**Your task**
Among the entries that follow, some lines contain the word "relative". Show all of them.
┌──
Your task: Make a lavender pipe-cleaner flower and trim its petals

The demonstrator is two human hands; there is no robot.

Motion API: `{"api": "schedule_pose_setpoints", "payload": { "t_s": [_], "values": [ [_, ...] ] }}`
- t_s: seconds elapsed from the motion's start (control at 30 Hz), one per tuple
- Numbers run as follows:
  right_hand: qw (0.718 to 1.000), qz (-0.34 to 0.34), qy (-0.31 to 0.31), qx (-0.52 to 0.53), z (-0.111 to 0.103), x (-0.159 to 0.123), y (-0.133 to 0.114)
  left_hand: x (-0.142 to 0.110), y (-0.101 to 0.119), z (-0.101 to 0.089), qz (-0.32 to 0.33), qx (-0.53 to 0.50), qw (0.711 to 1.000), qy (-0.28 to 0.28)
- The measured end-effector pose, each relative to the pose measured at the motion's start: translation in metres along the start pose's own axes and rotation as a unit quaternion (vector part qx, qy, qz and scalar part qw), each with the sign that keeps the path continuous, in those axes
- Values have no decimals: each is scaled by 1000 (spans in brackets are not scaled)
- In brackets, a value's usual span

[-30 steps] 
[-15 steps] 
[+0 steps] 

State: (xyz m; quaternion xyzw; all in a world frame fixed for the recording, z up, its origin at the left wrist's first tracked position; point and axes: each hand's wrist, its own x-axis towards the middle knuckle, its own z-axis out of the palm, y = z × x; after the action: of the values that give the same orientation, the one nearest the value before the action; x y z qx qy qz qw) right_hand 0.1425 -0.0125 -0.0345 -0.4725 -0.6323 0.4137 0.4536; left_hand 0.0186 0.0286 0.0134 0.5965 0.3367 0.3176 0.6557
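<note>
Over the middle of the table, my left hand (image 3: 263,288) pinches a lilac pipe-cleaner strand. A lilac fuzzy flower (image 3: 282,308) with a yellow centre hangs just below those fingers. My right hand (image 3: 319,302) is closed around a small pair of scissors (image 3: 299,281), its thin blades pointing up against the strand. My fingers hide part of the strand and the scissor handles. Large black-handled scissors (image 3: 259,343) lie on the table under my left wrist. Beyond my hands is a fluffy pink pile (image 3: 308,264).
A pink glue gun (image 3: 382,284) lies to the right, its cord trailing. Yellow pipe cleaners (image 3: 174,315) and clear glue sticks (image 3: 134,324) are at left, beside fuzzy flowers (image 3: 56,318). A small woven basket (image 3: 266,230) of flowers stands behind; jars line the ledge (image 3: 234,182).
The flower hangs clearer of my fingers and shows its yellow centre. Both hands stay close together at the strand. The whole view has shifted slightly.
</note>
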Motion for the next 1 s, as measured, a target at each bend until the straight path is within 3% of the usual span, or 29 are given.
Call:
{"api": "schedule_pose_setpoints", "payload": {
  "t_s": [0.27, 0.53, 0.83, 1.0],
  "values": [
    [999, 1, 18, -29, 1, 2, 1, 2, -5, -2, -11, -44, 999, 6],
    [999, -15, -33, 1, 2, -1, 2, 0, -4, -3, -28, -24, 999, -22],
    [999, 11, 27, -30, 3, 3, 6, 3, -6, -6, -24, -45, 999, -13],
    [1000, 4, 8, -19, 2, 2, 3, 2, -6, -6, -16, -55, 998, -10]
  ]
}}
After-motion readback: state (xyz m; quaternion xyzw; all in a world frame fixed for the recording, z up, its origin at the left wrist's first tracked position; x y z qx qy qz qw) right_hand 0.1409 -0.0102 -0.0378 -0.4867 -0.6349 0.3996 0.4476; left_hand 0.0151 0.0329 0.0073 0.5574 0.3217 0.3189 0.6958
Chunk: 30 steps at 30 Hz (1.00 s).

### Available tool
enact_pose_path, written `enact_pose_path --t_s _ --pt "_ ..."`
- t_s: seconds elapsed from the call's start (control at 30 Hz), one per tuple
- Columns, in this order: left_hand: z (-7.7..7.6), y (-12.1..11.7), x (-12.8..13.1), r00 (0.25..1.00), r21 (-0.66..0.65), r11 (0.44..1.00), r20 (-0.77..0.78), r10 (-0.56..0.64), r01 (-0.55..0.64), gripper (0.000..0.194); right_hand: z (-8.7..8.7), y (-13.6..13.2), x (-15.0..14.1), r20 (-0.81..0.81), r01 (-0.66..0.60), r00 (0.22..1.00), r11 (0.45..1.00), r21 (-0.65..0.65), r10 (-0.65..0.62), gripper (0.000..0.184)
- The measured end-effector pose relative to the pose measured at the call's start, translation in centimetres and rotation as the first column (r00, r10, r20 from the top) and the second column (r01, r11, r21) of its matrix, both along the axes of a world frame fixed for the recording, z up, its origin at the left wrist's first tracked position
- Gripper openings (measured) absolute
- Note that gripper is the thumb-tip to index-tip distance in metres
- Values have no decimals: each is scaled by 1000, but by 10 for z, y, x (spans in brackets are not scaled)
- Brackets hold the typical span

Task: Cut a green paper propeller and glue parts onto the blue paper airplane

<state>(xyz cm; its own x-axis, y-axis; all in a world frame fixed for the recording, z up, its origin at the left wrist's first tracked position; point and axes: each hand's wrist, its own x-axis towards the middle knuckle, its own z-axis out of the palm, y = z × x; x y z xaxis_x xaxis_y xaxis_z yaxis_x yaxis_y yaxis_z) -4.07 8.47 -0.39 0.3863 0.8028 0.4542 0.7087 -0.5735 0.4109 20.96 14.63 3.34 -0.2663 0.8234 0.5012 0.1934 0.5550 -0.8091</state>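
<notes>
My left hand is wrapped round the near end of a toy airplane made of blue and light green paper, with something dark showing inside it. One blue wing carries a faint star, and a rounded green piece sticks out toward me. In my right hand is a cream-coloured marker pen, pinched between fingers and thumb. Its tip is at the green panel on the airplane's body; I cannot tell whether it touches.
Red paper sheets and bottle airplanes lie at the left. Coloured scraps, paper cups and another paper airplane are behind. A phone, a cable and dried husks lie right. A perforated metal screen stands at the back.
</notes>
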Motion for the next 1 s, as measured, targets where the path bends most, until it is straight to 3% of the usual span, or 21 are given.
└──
**Exercise result**
- The measured end-effector pose, each relative to the pose measured at the motion's start: translation in metres along the start pose's own axes and rotation as a unit quaternion (vector part qx, qy, qz and scalar part qw), each with the sign that keeps the path continuous, in those axes
- The measured end-effector pose relative to the pose measured at the call's start, translation in centimetres and rotation as the first column (r00, r10, r20 from the top) and the second column (r01, r11, r21) of its matrix, both along the axes of a world frame fixed for the recording, z up, its origin at the left wrist's first tracked position

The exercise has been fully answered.